A Few Parallelograms with Heptominoes

Edges with gradient 1:2 are surprisingly forgiving. When I started building this I had no idea just how long and skinny the resulting construction would be; I kind of pictured it in my head looking like the 45-degree parallelogram in this truly ancient blog post until I started building and it sprawled right out across the table.

Fig. 1: A 23x33 parallelogram
 
It turns out that the gentler slope here permits a much wider variety of pieces so it was easier than I'd anticipated. Solve order was like this: Started at the top-right and worked down the right-hand side, then continued around the perimeter of the shape until I reached the top of the left-hand side. This left a long thin internal section to be filled up last, finishing up at the top edge.

(A random sad fact: If some utter maverick decided to solve a heptomino construction the hard way, by using up all the blocky nice pieces at the start and finishing with the most hideous bits imaginable, everyone would just assume they'd solved it the regular way starting at the opposite end. All that effort for nothing.)

Edges with slope 3 should be easier still, since they're a step closer again to straight edges, and therefore even less restricting as to which pieces can be used to build them.
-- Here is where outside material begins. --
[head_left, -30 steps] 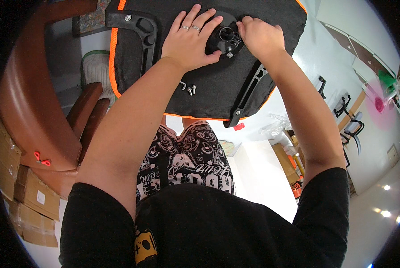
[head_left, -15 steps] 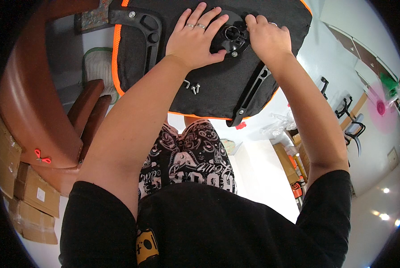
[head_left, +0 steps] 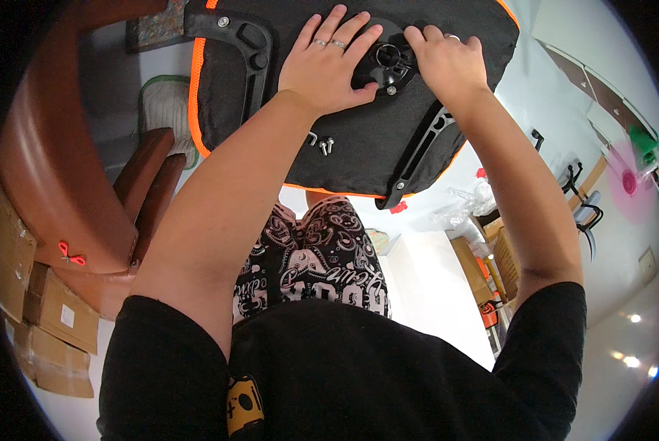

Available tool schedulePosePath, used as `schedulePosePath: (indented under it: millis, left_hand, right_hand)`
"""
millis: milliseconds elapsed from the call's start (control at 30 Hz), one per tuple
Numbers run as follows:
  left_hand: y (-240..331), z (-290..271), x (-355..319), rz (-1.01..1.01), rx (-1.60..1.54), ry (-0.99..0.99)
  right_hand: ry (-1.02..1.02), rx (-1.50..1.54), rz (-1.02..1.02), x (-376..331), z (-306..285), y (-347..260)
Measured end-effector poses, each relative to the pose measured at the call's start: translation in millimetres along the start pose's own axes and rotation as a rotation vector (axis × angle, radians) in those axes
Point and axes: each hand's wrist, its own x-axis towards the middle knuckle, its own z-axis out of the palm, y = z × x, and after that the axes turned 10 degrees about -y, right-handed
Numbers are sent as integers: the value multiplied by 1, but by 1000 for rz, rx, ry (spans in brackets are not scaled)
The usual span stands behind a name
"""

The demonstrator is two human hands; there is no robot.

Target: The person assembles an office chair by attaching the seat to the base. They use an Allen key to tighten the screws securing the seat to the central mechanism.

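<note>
A black chair seat (head_left: 366, 140) with orange edging lies underside up in front of me. A round black mounting plate (head_left: 381, 76) with a central hole and a bolt at its near edge sits on it. Over the plate's left side lies my left hand (head_left: 326, 70), fingers spread and thumb at the near rim. My right hand (head_left: 453, 67) is curled closed at the plate's right edge; whatever its fingers hold is hidden. Several loose screws (head_left: 326, 145) rest near my left forearm, beside the visible end of a bent metal hex key (head_left: 313, 138).
Black armrest brackets are fixed at the seat's left (head_left: 257, 72) and right (head_left: 394, 192) sides. A brown leather sofa (head_left: 65, 162) with red scissors (head_left: 71, 254) stands left, above cardboard boxes (head_left: 61, 309). Clear plastic wrap (head_left: 469, 204) and more boxes lie at the right.
The view has shifted slightly, so everything sits a little further right. Both hands keep nearly the same places on the plate.
</note>
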Motion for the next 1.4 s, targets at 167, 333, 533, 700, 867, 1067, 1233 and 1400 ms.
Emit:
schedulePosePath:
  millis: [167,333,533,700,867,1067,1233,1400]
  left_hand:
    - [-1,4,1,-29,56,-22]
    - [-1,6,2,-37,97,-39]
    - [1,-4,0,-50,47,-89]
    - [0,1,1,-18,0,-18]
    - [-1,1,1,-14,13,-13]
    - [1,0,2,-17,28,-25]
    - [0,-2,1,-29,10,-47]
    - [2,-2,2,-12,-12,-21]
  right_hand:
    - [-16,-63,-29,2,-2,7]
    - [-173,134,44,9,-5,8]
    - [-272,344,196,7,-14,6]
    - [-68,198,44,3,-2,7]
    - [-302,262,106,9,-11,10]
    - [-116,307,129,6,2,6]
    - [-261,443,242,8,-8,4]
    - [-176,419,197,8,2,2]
But at this point the parallelograms themselves become loooong, and there's not a surface in my house that can comfortably accommodate them, short of the floor (although there's an idea...)
There's also another consideration here - the flatter the gradient, the fewer pieces can fit into the very thin ends of the construction. This limitation clearly rules out parallelograms with a 1:7 or greater gradient, but could make others impossible too. There aren't too many heptominoes kicking around that can fill a six-cell well, that's for sure.

And of course the sloping edges can go the other way, two squares up for one square along, as in the example below:

Fig. 2: A 19x40 parallelogram that doesn't lean quite as much as the other one.

I know, I know, the central holes aren't perfectly aligned with the long edges, but they're about as good as you can get I think. Holes positioned to match the gradient of the edges tend to like odd-number length vertical spacing between them, which doesn't play nicely with the (even) total height of the construction.

I could find more. I really should do. But I didn't want to go more than a month without a blog post so here. Have this lazy half-baked one.